Ganor said that the attacks carried out by Hamas on Oct. 7, when Palestinian terrorists murdered, tortured and raped 1,200 Israeli women, children and men; injured thousands; and kidnapped some 240 others, including babies and the elderly, dragging them from their beds on a Saturday morning, “is the largest attack in the history of the State of Israel and one of the most severe in the world.”

He continued, saying that “if we compare the sizes of the Israeli and American populations, the scope of the casualties in Israel in this attack is equivalent to about 34,000 casualties” in the terrorist attacks in the United States on Sept. 11, 2001.

In light of the statements of Israeli spokespeople and considering the Israeli experience, Ganor said “it is reasonable to assume that in the coming years, senior Hamas officials will be a primary target for elimination by the Israeli Mossad, whether they are in an Arab country or another country.”

According to Ganor, the purpose of such targeted killings would be to create deterrence against other terror leaders from carrying out attacks in Israel; neutralize senior Hamas figures; and disrupt future terror operations, as well as Hamas’s ability to continue and carry out mega-terror attacks of this kind.

“There is no doubt that Israeli leaders see actions of this kind as their personal obligation to the Israeli victims and their families—and to the entire people of Israel,” he said.

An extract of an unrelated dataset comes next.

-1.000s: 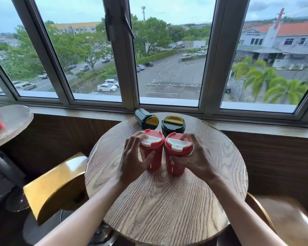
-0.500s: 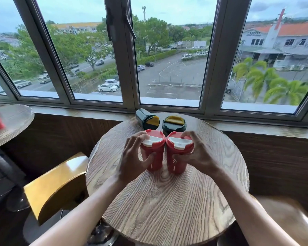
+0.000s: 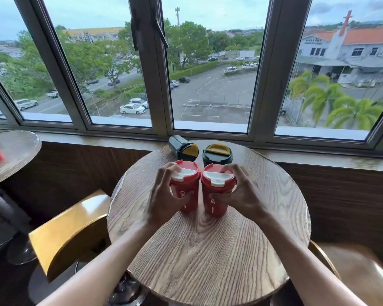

“Israel has already proven that there is no corner of the world its agents cannot reach and operate in, and it is likely that the heads of Hamas will discover this for themselves,” stated Ganor. “However, at the same time, it must be taken into account that these leaders knew this and took this risk when they planned and executed this barbaric massacre. Therefore, the Israeli statements do not surprise the heads of Hamas and do not necessarily change their behavior patterns.”